Nel media debrief successivo alla fine dei test, Pol ha parlato del lavoro svolto oggi, di quello che ancora deve studiare della nuova moto e di quello che farà nella giornata di domani.

“Chiudere a meno di 1” dalla migliore Honda non è male”


Pol Espargarò, incontrando i giornalisti nel media debrief, analizza la sua prima giornata effettiva in sella alla RC213V. “Senza conoscere ancora completamente la moto è impossibile riuscire a fare quello che fanno Stefan, Taka e Alex ma nel complesso per me è stata una buona giornata cercando di lavorare il più possibile anche sfruttando i treni di gomme disponibili. Sto ancora cercando di capire soprattutto l’anteriore della moto. Domani sicuramente sarà un giorno migliore ma posso ritenermi soddisfatto per aver chiuso a meno di 1” dalla migliore Honda”.

Poi aggiunge: “Spero domani di raggiungere lo stesso livello degli altri piloti Honda, ma devo lavorare ancora tanto. Ho un plico di fogli enorme da studiare e la mente sarà esclusivamente su quello in ottica di domani”.

“Sto ancora studiando tanto, non ho ancora delle aspettative precise”


Dopo un solo giorno da pilota ufficiale Honda HRC, lo spagnolo ha ancora molto da imparare. A comiciare dal feeling da trovare con la gomma anteriore. “Questo è il primo vero giorno in pista. Sto ancora imparando tanto e non mi fisso delle aspettative. Sapendo quello che ha fatto Marc negli anni passati, ho preferito partire da una posizione neutrale, senza fissarmi degli obiettivi - ha spiegato -. Credo che comunque sia stato un giorno positivo per me, ovviamente mi mancano confidenza ed esperienza con lo pneumatico anteriore”.

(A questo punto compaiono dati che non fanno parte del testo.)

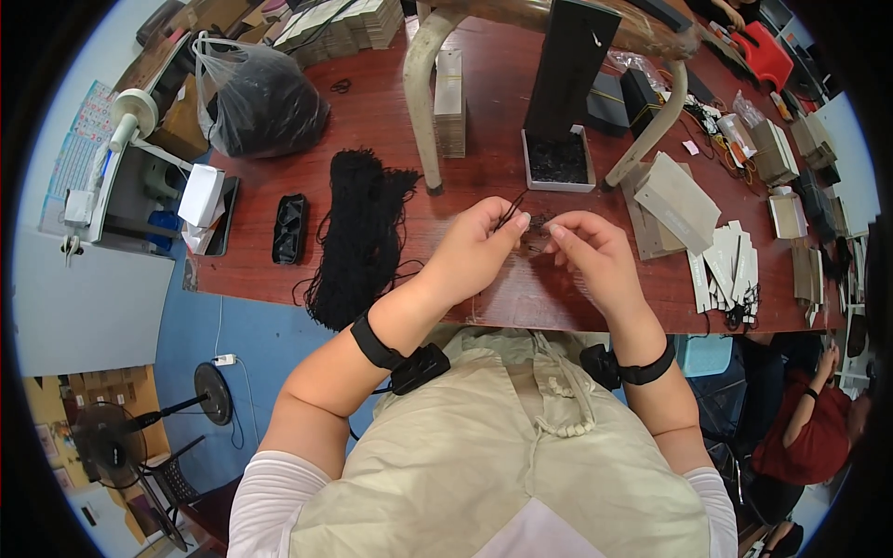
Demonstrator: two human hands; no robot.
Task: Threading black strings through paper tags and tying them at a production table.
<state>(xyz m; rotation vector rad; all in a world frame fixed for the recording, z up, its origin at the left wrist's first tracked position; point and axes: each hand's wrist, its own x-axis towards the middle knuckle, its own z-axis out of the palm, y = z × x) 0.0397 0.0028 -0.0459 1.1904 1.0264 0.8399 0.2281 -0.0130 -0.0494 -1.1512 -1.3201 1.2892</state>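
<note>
My left hand (pixel 473 249) is closed in a pinch on a thin black cord (pixel 510 214), whose doubled end sticks up past the fingertips. Close beside it, my right hand (pixel 595 253) has thumb and forefinger pressed together, and what they hold is too small to make out. Fine dark strands show between the two hands. A thick bundle of black cords (pixel 358 237) lies on the table left of my left hand. Beyond my hands stands a small white-edged box (pixel 558 160) with tiny black pieces in it.
A metal-legged stand (pixel 423 93) straddles the table ahead. To the left are a black tray (pixel 289 229) and a plastic bag of black material (pixel 260 98). White tags (pixel 726 270) and grey card stacks (pixel 674 205) lie right. A person in a red top (pixel 809 432) sits at the right.
</note>
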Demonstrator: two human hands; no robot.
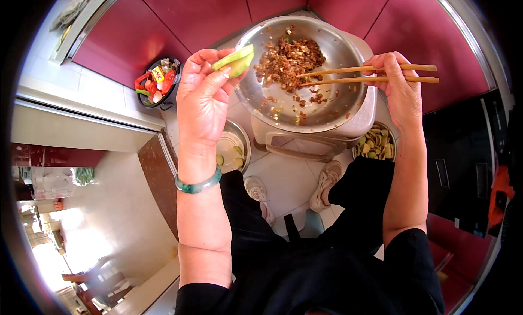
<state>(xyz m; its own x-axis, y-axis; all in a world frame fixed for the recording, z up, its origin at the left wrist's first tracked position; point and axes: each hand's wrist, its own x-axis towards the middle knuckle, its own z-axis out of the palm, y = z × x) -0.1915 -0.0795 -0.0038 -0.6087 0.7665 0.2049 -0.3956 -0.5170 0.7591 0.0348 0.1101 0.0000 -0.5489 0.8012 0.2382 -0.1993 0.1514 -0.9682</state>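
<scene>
My left hand (202, 94) is raised and pinches a pale green vegetable piece (236, 60) just over the left rim of a big steel bowl (332, 105). Brown minced filling (287, 61) lies in the far part of that bowl. My right hand (399, 89) holds a pair of wooden chopsticks (366, 75) at the bowl's right rim. Their tips point left into the filling. The bowl rests on a white stool (305, 143) in front of my knees.
A small steel bowl (234, 151) with a few green pieces stands on the floor left of the stool. A bowl of sliced green pieces (376, 143) sits at its right. A black bin (158, 83) with scraps stands at the left by red cabinet doors (190, 15).
</scene>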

Parlando della moto in sé in relazione alle altre dice: “E’ chiaro che sia una moto complicata, ma tutte le MotoGP sono prototipi e complicate allo stesso modo. Si parla di una moto complicata in relazione allo stile di guida del pilota che la guida. Per me è più complicata una moto che ha bisogno di più percorrenza in curva rispetto alla Honda.”

Polyccio poi parla della sua voglia di arrivare in Honda: “Avevo tanta voglia di arrivare qui. Quando ho visto le serrande del box che si alzavano, avevo un misto di dubbi e voglie che mi hanno assalito. L’essere stato fermo tanto tempo in inverno ha creato un mix di emozioni che ho riportato oggi salendo sulla moto. Tanti pulsanti da studiare per capire come fare andare la moto, spero che domani sia un giorno più tranquillo e poter trovare il tempo che oggi non è uscito.”

“Devo ancora capire l’anteriore”


Espargarò chiude il suo media debrief parlando di un punto importante ancora per la moto, ovvero l’anteriore. “L’anteriore nuovo è complicato per tutti, non solo per Honda. Devo ancora capire quando frenare e che forza mettere sui freni, capire in quanto la moto si può fermare in relazione alla pressione sui freni, la velocità a centro curva. Dico che l’anteriore è complicato perché crea più problemi del posteriore quando si rischia di cadere. In uscita di curva il posteriore è più sensibile mentre l’anteriore capisci subito quando si sta per chiudere.”